*** Block opens ***

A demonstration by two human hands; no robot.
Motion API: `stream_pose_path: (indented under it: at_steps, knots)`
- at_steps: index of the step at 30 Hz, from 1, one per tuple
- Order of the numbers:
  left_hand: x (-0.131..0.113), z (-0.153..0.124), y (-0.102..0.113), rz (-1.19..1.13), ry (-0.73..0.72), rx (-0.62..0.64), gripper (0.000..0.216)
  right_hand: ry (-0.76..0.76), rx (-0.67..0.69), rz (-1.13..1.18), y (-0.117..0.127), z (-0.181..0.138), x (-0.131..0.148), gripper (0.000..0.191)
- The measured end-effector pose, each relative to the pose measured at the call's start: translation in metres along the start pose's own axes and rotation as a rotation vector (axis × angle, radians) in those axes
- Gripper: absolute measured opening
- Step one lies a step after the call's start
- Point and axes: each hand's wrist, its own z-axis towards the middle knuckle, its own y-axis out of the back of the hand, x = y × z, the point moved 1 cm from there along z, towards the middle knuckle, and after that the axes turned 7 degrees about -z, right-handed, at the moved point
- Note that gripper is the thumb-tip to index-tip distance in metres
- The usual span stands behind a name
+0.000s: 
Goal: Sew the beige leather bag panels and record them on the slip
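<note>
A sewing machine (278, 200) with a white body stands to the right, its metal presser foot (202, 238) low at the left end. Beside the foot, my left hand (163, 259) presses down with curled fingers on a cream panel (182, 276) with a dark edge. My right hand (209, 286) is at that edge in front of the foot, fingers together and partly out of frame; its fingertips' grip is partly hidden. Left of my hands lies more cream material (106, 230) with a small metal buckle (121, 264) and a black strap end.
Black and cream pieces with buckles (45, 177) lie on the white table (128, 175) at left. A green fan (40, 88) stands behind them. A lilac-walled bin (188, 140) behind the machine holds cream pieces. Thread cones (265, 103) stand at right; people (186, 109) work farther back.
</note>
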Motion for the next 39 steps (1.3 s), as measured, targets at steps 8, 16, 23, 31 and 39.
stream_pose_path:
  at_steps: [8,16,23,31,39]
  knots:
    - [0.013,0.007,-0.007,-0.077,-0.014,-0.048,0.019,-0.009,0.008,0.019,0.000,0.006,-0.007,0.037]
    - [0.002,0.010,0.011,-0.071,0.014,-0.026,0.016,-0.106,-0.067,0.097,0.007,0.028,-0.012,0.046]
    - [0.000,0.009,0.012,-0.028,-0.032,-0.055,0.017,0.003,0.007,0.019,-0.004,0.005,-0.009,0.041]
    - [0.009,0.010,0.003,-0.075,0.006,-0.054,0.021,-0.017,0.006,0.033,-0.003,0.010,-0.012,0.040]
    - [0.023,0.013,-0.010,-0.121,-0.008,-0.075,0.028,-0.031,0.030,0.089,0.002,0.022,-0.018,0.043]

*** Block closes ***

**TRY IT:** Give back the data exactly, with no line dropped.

**ANSWER SPACE:**
A demonstration by two human hands; no robot.
Motion API: `stream_pose_path: (indented under it: at_steps, knots)`
- at_steps: index of the step at 30 Hz, from 1, one per tuple
- Order of the numbers:
  left_hand: x (-0.131..0.113), z (-0.153..0.124), y (-0.102..0.113), rz (-1.19..1.13), ry (-0.73..0.72), rx (-0.62..0.64), gripper (0.000..0.216)
  right_hand: ry (-0.76..0.76), rx (-0.67..0.69), rz (-1.13..1.18), y (-0.117..0.127), z (-0.181..0.138), x (-0.131..0.148), gripper (0.000..0.191)
- The measured end-effector pose, each relative to the pose measured at the call's start: translation in metres along the start pose's own axes and rotation as a rotation vector (axis × angle, radians) in those axes
- Gripper: absolute measured opening
- Step one lies a step after the call's start
- Point and axes: each hand's wrist, its own z-axis towards the middle knuckle, its own y-axis out of the back of the hand, x = y × z, the point moved 1 cm from there along z, towards the middle knuckle, and after that the axes turned 7 degrees about -z, right-handed, at the moved point
- Note that gripper is the thumb-tip to index-tip distance in metres
- The usual span stands behind a name
+0.000s: 
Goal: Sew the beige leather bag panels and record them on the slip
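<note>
A sewing machine (278, 200) with a white body stands to the right, its metal presser foot (202, 238) low at the left end. Beside the foot, my left hand (163, 259) presses down with curled fingers on a cream panel (182, 276) with a dark edge. My right hand (209, 286) is at that edge in front of the foot, fingers together and partly out of frame; its fingertips' grip is partly hidden. Left of my hands lies more cream material (106, 230) with a small metal buckle (121, 264) and a black strap end.
Black and cream pieces with buckles (45, 177) lie on the white table (128, 175) at left. A green fan (40, 88) stands behind them. A lilac-walled bin (188, 140) behind the machine holds cream pieces. Thread cones (265, 103) stand at right; people (186, 109) work farther back.
</note>
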Motion for the next 39 steps (1.3 s), as measured, targets at steps 8, 16, 23, 31 and 39.
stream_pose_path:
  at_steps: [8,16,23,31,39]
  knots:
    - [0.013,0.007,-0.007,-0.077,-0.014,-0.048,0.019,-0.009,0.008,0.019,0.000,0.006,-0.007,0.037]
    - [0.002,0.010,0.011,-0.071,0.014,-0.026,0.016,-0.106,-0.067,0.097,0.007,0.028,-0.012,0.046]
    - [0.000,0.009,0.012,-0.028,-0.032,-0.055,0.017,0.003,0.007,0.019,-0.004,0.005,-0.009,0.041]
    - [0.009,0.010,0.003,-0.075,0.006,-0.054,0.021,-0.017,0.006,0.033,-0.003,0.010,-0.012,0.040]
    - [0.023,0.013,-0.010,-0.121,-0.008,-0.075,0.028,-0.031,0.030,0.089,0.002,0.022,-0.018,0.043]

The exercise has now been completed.